_Brief_
Extract each line of the records below that contains the word "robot".
[[ Records to use open ]]
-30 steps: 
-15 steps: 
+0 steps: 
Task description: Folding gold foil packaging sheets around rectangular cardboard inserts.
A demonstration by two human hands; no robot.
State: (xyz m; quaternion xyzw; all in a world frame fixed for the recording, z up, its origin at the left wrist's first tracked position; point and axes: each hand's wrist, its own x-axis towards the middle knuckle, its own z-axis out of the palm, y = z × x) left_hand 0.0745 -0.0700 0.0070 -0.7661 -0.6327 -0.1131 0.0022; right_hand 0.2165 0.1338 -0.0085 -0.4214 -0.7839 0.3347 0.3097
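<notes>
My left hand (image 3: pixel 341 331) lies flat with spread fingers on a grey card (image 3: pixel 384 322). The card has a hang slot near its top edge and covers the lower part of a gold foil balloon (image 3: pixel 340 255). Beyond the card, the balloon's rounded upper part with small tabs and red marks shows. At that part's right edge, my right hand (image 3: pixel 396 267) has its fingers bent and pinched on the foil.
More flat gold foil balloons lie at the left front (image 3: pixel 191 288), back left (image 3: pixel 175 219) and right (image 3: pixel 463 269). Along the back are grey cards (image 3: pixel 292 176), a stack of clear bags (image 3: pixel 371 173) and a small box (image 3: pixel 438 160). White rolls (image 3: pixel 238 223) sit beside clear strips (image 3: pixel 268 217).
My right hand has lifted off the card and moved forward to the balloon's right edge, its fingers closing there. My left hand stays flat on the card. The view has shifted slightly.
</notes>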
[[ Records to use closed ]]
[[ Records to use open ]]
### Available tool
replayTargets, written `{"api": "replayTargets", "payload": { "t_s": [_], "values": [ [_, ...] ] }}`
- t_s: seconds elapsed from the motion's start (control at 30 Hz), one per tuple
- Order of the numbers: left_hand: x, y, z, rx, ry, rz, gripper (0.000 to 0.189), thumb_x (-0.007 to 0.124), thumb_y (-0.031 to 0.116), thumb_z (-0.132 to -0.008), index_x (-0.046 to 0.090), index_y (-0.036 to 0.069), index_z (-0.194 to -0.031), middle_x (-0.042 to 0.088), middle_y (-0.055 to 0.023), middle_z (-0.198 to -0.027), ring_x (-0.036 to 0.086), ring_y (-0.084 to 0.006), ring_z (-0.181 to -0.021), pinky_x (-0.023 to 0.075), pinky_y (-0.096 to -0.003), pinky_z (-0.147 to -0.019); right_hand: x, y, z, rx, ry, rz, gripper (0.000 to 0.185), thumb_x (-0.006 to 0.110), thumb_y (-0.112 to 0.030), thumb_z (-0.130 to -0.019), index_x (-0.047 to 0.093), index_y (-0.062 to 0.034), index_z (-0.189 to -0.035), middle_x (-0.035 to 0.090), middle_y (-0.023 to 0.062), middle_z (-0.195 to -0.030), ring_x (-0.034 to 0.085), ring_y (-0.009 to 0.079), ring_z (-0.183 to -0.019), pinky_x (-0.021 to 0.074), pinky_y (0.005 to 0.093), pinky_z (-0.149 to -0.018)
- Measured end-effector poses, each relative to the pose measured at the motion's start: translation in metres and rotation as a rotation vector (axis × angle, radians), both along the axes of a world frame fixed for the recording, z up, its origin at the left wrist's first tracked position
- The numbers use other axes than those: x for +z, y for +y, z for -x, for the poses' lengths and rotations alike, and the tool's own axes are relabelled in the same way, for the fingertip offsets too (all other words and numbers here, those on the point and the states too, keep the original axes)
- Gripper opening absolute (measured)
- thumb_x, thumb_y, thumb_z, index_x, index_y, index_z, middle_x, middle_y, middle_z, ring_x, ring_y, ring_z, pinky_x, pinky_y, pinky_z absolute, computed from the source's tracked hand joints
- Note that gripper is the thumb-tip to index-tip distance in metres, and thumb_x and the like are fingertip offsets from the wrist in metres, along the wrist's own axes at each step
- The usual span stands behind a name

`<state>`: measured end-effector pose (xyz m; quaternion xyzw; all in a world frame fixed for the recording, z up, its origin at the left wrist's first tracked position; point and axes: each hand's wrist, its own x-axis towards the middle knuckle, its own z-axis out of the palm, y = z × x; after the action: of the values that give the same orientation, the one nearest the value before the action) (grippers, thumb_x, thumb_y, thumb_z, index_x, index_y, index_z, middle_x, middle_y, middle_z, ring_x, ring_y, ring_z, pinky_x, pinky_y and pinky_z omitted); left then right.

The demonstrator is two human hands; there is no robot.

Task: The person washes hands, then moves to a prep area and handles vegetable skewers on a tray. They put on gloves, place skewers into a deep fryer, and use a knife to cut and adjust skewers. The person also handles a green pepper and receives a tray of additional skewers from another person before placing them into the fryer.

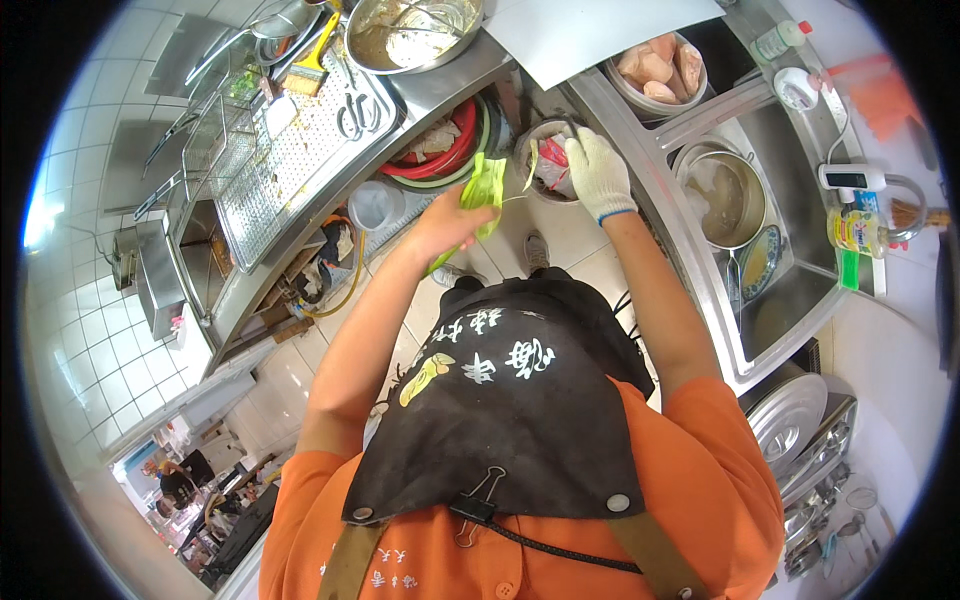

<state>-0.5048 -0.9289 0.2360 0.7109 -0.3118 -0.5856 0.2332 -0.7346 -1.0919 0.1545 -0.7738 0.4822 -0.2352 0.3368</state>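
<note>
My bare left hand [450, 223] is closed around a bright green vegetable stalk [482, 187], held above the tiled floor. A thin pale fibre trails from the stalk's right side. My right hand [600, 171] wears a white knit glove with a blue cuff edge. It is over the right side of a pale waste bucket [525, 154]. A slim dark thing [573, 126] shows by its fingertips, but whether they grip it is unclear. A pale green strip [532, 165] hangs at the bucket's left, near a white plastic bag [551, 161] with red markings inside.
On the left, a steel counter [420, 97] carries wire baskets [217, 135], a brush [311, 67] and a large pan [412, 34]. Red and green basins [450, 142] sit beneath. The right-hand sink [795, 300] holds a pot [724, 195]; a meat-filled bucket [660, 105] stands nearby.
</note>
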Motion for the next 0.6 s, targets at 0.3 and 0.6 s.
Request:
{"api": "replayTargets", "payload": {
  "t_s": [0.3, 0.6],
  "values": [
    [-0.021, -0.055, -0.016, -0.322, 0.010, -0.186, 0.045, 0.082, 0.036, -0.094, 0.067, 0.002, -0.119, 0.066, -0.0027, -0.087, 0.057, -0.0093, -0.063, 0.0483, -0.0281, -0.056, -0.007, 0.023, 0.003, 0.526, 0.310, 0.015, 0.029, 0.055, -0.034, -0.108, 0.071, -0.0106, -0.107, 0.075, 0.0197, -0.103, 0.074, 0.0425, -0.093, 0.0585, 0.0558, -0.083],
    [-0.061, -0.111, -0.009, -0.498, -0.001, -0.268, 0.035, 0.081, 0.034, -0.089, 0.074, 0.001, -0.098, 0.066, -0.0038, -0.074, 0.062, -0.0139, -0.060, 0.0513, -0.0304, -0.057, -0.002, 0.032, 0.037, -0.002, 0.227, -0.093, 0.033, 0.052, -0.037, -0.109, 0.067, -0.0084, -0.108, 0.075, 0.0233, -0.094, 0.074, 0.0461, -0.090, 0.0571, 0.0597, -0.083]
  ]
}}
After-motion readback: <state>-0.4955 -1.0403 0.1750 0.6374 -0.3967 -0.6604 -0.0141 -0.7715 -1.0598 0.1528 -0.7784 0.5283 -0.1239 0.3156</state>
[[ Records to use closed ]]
_Answer section_
A demonstration by two human hands; no robot.
The demonstrator is two human hands; there is no robot.

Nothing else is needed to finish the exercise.